> YOUR INSTRUCTIONS:
Return all of the data exactly as written, without the pictures.

━━━━━ COLLECTED MATERIAL ━━━━━

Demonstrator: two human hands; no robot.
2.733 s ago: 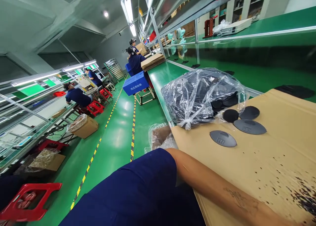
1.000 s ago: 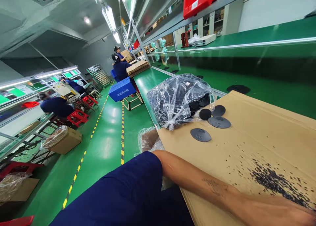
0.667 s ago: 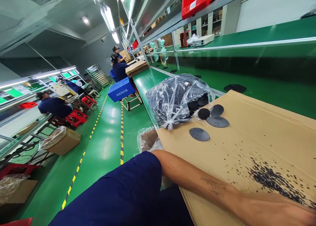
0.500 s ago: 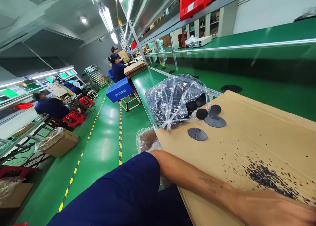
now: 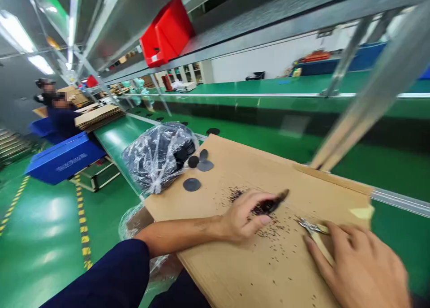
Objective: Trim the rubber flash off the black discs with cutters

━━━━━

> REPLY TO THE EXERCISE:
Demonstrator: two human hands; no robot.
2.733 s ago: 
1.000 s ago: 
0.667 s ago: 
0.500 s ago: 
now: 
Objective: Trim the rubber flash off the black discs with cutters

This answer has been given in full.